Dick also said he found that void to be God, the awareness in all things behind their apparent, separated, realities, who was both more real and ineffable. the way that in my San Pedro trip I found what i could only call God in the hollow behind all things, yet could only describe it as a comfortable absence that was aware of the entirety of existence. Dick remarked that no one else (in his knowledge) had had this experience in the past 200 years, and i wonder that i should also come to a similar place, even down to the anamnesia of the Record, and if this kind of awakening is becoming more common. especially as the ages of consciousness expanding drugs and information make connectivity and the concept of omniscience more obvious and essential to modern life. one could probably make an argument for the exteriorization of the sub- or unconscious, where it was latent or hidden before. as the pantheon of gods (cross-cultural) could be seen as a finer-grained pattern of ourselves, our hopes and fears, desires and other subtle energies (which it has been postulated they were created to represent in the first place, for lack of better terminology or understanding of our inner workings), so too could the gods be seen as a rough-hewn emanation from some deeper, lighter source or pattern that runs beneath and shapes all things. the matrix metaphor points to this condition, but as this matrix is but matter or mother (Ma’at), it is more related to the veil of maya, the ground of appearances, Dick’s black iron prison; and not to whatever energy or awareness lies formless behind the forms.
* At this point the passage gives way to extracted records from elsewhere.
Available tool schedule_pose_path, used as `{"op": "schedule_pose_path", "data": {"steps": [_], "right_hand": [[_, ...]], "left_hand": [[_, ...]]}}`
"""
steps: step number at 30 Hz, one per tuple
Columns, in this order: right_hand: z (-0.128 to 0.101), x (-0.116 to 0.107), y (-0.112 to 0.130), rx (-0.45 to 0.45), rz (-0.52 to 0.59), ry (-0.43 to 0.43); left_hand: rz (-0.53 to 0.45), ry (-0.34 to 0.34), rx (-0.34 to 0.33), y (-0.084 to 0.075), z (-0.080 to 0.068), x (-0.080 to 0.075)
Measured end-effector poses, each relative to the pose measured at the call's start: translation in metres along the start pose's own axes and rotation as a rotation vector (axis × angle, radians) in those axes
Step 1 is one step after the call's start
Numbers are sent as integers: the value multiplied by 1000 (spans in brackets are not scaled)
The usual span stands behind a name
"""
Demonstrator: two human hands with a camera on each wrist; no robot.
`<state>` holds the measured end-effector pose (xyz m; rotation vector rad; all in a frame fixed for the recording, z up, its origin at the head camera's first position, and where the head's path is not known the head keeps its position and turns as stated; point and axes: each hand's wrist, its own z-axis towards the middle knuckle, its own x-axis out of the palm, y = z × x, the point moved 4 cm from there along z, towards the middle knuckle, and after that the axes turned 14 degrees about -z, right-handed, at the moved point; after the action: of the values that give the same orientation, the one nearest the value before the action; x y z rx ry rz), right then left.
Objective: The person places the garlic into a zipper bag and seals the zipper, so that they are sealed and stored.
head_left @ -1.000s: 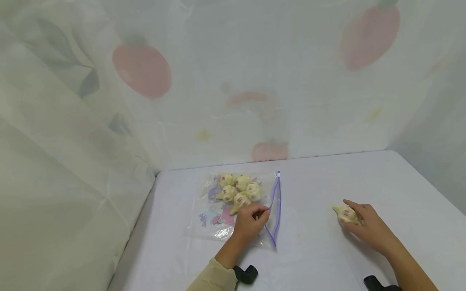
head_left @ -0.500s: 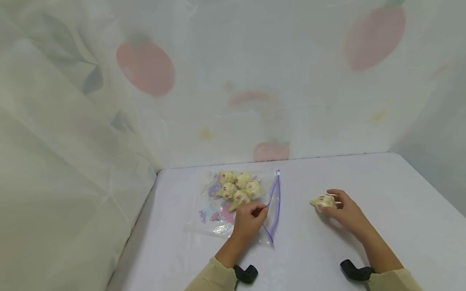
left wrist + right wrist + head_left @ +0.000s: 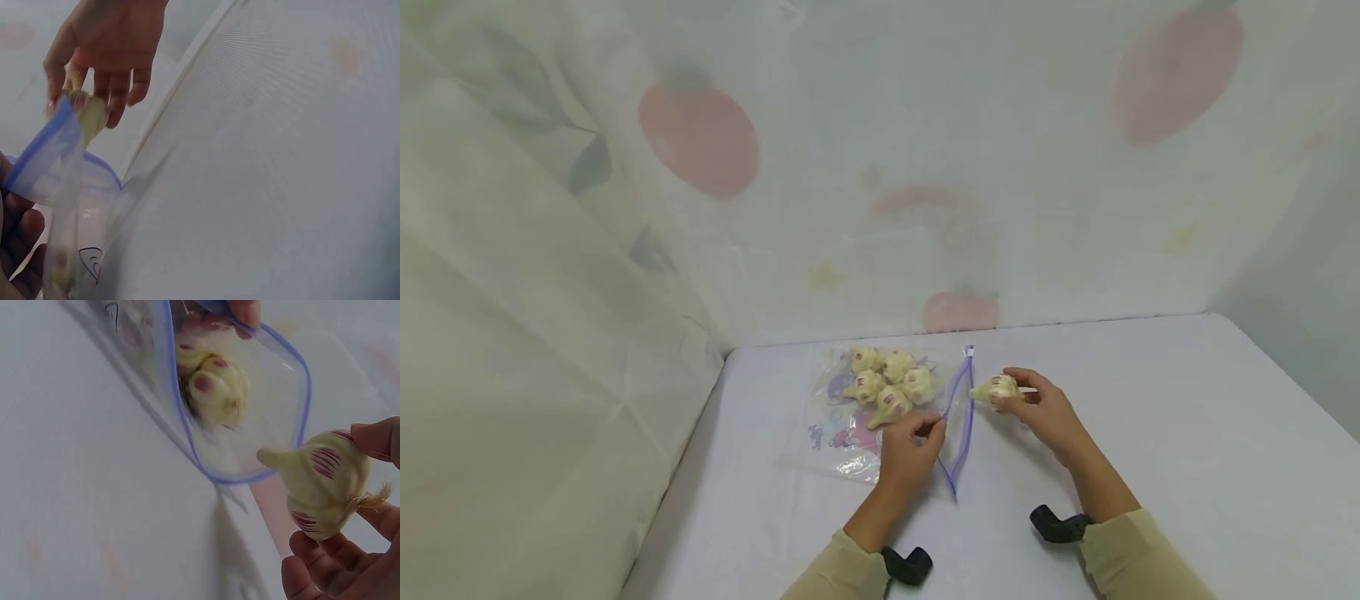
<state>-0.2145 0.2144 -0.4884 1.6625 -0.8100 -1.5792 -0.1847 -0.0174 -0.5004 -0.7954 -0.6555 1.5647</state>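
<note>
Garlic bulb [image 3: 996, 387] in right hand [image 3: 1045, 408] | beside bag mouth [image 3: 958, 417] | left hand [image 3: 908, 446] pinches rim

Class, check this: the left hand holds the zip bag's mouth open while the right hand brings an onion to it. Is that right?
Not quite. The right hand holds a garlic bulb, not an onion; the right wrist view shows it. The left hand does hold the zip bag open.

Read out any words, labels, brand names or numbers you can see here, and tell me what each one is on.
No readable text in any view.
The zip bag carries pink and purple cartoon prints; any lettering there is too blurred to read.
The garlic bulb in the right hand bears purple streaks, no writing.
</note>
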Motion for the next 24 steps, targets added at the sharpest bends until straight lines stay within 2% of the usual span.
{"op": "schedule_pose_path", "data": {"steps": [4, 7, 13, 18, 24], "right_hand": [[11, 15, 7, -16, 42, -40], [15, 26, 9, -19, 54, -66], [13, 43, 8, -65, -5, -98], [10, 53, 8, -122, -81, -96], [10, 57, 13, -152, -82, -94]], "left_hand": [[22, -22, 81, -1, 1, -1], [23, -35, 117, -1, 1, -1], [40, -37, 101, 0, 0, 2], [38, -35, 121, -2, -1, 3], [15, -8, 132, -3, 0, 4]]}}
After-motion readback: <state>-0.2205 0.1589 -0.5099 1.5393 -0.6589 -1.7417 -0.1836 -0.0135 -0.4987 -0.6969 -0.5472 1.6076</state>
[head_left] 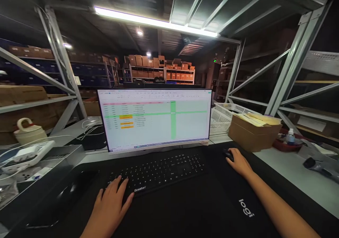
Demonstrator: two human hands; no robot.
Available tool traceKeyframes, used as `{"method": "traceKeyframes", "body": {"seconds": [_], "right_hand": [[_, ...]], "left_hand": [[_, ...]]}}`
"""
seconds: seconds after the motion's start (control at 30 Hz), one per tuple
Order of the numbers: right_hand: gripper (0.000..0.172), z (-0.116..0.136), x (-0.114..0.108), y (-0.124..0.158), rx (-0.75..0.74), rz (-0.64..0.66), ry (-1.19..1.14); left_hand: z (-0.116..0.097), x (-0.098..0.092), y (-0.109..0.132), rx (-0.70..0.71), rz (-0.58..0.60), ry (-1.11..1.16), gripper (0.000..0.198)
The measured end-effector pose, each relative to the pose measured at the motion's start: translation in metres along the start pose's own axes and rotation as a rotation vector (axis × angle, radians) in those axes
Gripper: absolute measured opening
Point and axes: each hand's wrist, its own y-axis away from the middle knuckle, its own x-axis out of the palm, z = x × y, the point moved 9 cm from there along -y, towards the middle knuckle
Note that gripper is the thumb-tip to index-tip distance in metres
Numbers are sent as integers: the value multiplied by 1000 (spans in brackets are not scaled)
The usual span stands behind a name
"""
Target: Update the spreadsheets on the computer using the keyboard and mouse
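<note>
My left hand (112, 201) lies with spread fingers on the left end of a black keyboard (159, 172), its thumb by the lower edge. Over on the right, my right hand (239, 162) is wrapped round a black computer mouse (228, 154), which is partly covered by the fingers. Both rest on a black desk mat (185, 209) with white lettering. Behind the keyboard stands a monitor (159, 125) showing a spreadsheet with a green highlighted row and column and several orange cells.
A cardboard box (251, 132) of papers and white plastic baskets (221, 119) stand right of the monitor. A spray bottle (290, 137) and a scanner-like device (317, 167) are farther right. At left are a power strip (28, 156), a cream jug (29, 132) and a dark phone-like slab (66, 192).
</note>
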Motion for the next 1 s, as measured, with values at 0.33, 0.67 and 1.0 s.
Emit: {"method": "traceKeyframes", "body": {"seconds": [0.33,0.67,1.0], "right_hand": [[43,0,2,2,3,66,63],[43,2,2,2,1,62,78],[46,-10,10,0,-22,52,57]], "left_hand": [[-5,-6,-1,24,23,-2,73],[-4,-2,0,58,-59,25,68],[-10,-14,1,25,31,-26,60]]}}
in talking with sophie about her process of coming out of her darkness (the shamanistic rebirth or psychological individuation process), she mentioned having to find a “positive energy” to rely on, though she was understandably hesitant to call it God, as AA usually tells its participants to turn to. i suggested there was nothing in the energy itself which is positive, that it is our perception and use of it which casts it in either that dark or light. one could argue it is that same energy (or our refusal of it) that drives people to drink or madness, and the acceptance of something larger than themselves to trust in which leads them back to a sense of peace or heightened presence in themselves and the world. i suppose it is many things for many people, that some find it necessary to couch this energy in terms of myth or religion in order to match their own peculiar symbolism of the world, but that ultimately it doesn’t matter what you call it, as it is inexpressible outside of metaphor and imagination. of course, that the energy is chargeless (for lack of a better word to describe its dual positivity/ negativity), means that many choose consciously to embrace its dark face, the madness of the world of forms, the secret longings and highs and powers of sex and violence which currently seem to be driving our world. but these are just as much a “path to god” as the more ascetic, pure paths, as evidenced by the tradition of tantra, in which instead of drawing the senses away from the world in order to find what is beneath them, one purposely overloads the senses until they reach a breaking point, and find the still emptiness that resides in the chaos. our culture is currently in such a process of overloading itself with information and images (infornography).

i suppose the distinction is that like breeds like, and that increasing the amount of sensory stimuli or violence in the world only creates more of a maze to extricate ourselves from later. certainly in the early days of disentangling my dreams i found myself relying heavily on metaphors and symbolism to explain my experiences, only to find that they were creating that much more of a labyrinth between me and reality. this continued until i asked the zen master Chong Hae what this dream was i could not wake up from, and he said it was all the theories and images we put on top of reality in order to avoid just having it be reality itself. as Dick tells it in an amusing argument with God, each time he came up with some other theory besides having met God, he fell into an infinite regress of thesis/ antithesis, at which God would butt in saying, “i am this infinity, and i will play this game until you die or accept it” at which Dick would say “but maybe…” and fall into another infinite regress, ad nauseum.